JF:: They follow the same old, traditional bodybuilding routine. That means they are training each body part with way too much volume, not enough intensity, probably too much intensiveness, and not enough frequency. Just so everyone is on the same page, when I say intensity I am referring to percentage of one rep max. That means that they aren’t lifting heavy enough. Intensiveness refers to perceived intensity of effort. Too many weak, skinny guys continually go to failure and beyond, using forced reps, drop sets, negatives, etc. because that is what they think is hardcore and what they read about in some muscle mag. Training hard and training smart are two entirely different things.

You want to provide the muscles with a growth stimulus and then get out of the gym and start recovering as soon as possible. This takes far less volume than a lot of people think. Research and in-the-trenches-experience has shown that most trainees will make great progress on 50-100 total reps per week, per body part. Doing more than 50-100 total reps per week will not elicit greater gains but only impede your recovery, making it harder for you to add size and strength.

The way you get to that magical number of total reps is very important, however. If you do them all in one workout you will make far slower gains than if you broke them up into two sessions of 25-50 reps or three sessions of 17-33 reps. Doing that will allow you to get two or three times as many growth stimulating workouts per year, per body part. I think anyone can do the math on that one and see which option would be more productive.

KS: I know you’ve been training a lot of females lately. It’s awesome that the girls are realizing that they can reach their fitness goals by following your methods. What is the best advice you can give the females out there that want that rock hard body….you know, killer abs, shelf-butt, ripped arms and legs, etc….
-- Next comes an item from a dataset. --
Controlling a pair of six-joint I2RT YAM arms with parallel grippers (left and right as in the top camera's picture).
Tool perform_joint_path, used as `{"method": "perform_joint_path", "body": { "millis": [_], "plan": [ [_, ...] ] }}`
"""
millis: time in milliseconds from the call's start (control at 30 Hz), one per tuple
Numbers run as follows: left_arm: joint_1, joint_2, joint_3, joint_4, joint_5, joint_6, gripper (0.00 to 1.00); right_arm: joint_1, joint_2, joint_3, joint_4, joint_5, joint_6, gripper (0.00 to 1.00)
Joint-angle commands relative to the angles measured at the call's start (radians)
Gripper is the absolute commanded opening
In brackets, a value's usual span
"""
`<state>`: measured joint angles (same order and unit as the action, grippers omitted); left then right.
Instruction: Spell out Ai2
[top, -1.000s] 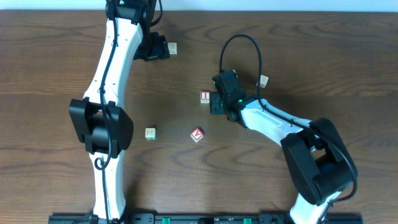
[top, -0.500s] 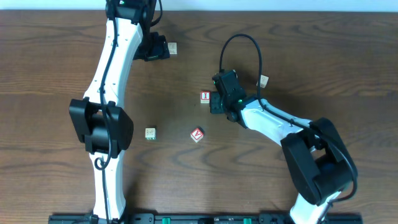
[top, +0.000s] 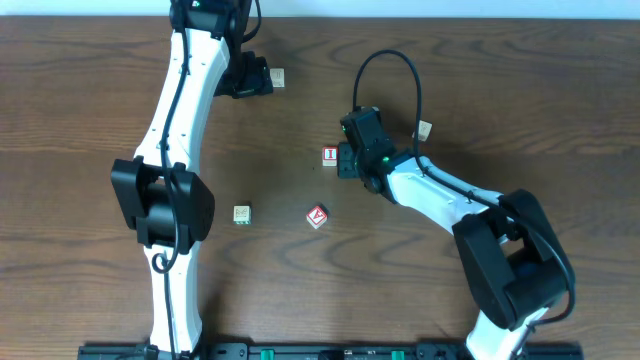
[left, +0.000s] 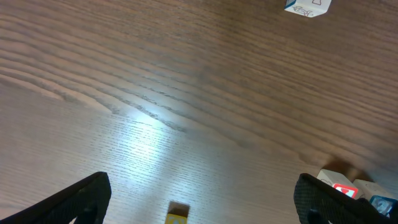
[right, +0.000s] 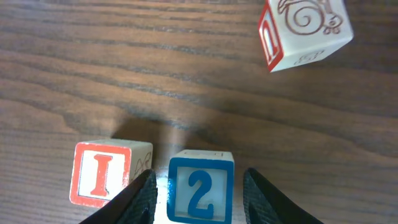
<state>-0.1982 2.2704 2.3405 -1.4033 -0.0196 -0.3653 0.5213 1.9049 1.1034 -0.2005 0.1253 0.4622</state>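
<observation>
The right gripper (right: 200, 194) grasps the blue "2" wooden cube (right: 200, 179) just beside the red "I" wooden cube (right: 102, 173); the left gripper (left: 205, 200) gapes wide

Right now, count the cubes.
6: far cube by left gripper; pale cube beside right arm; I cube mid-table; A cube nearer; cream cube left of that; 2 cube at right gripper.

Table (left: 186, 93): dark wood, strong grain, smooth satin finish, pale glare patch at lower centre of left wrist view. 2 cube (right: 200, 190), I cube (right: 102, 173): pale wood, coloured faces slightly glossy. Left arm shell (top: 180, 90): white glossy plastic.
</observation>
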Motion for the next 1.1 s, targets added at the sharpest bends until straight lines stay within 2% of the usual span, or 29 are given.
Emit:
{"method": "perform_joint_path", "body": {
  "millis": [0, 467, 500, 533, 633, 1067],
  "plan": [
    [0.002, -0.02, 0.018, -0.004, -0.013, 0.007, 0.95, 0.007, 0.012, 0.036, 0.002, 0.035, -0.016, 0.45],
    [0.002, -0.02, 0.018, -0.006, -0.013, 0.007, 0.95, -0.006, 0.012, 0.166, -0.025, 0.088, -0.071, 0.46],
    [0.002, -0.02, 0.018, -0.006, -0.013, 0.007, 0.95, -0.01, 0.012, 0.178, -0.032, 0.088, -0.071, 0.43],
    [0.002, -0.02, 0.018, -0.007, -0.013, 0.007, 0.95, -0.014, 0.012, 0.187, -0.041, 0.088, -0.071, 0.35],
    [0.002, -0.02, 0.018, -0.006, -0.013, 0.007, 0.95, -0.026, 0.012, 0.204, -0.077, 0.088, -0.071, 0.01],
    [0.002, -0.02, 0.018, -0.002, -0.014, 0.007, 0.95, -0.03, 0.012, 0.207, -0.261, 0.088, -0.069, 0.01]
  ]
}}
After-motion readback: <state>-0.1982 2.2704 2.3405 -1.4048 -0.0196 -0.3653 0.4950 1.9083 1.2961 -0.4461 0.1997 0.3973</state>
JF: You have to lift weights. That would be my first piece of advice for the ladies. You can’t just do cardio and expect to get in great shape. It will never, ever happen. You have to squat and deadlift if you want to get that Jessica Biel type butt that every girl wants.

If you don’t want to lift weights then you at least have to do bodyweight exercises that will be challenging enough that you can’t do more than ten reps per set. Chin ups, dips, pushups, pistol squats, lunges and inverted rows are all great choices. High reps with light weights will do absolutely nothing and are a complete waste of your time.
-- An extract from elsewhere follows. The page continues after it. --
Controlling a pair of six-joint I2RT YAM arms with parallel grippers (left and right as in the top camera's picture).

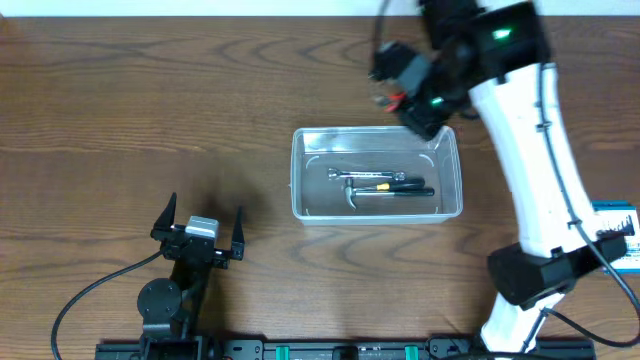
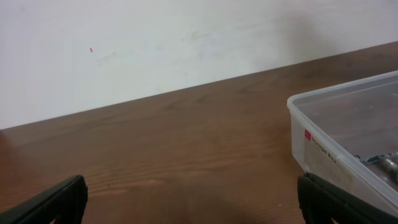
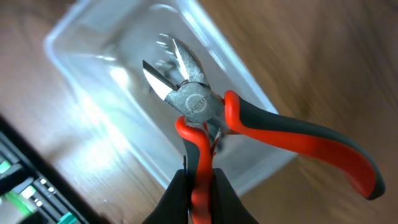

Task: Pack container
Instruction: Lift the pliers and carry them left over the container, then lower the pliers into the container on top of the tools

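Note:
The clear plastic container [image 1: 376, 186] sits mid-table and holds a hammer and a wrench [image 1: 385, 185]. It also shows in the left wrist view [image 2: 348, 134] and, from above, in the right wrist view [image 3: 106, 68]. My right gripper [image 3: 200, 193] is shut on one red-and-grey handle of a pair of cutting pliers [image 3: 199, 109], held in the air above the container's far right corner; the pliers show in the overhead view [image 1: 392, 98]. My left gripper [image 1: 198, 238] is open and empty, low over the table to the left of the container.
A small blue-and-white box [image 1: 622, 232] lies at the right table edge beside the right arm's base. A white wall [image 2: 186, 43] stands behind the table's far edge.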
There is no definition for the word tone. You can either build muscle or lose fat. And that is what most females should be trying to do. While you can’t tone you can increase muscle tonus. That is basically the appearance of the muscle at rest. And the only way to get that rock solid look is through heavy resistance training. Simply doing cardio and lifting light weights won’t cut it.

To see your abs and definition in your arms and shoulders your body fat has to be very low. The only way to get it there is through a strict diet and non traditional cardio methods. Ditch the steady state stuff and opt for sprints instead.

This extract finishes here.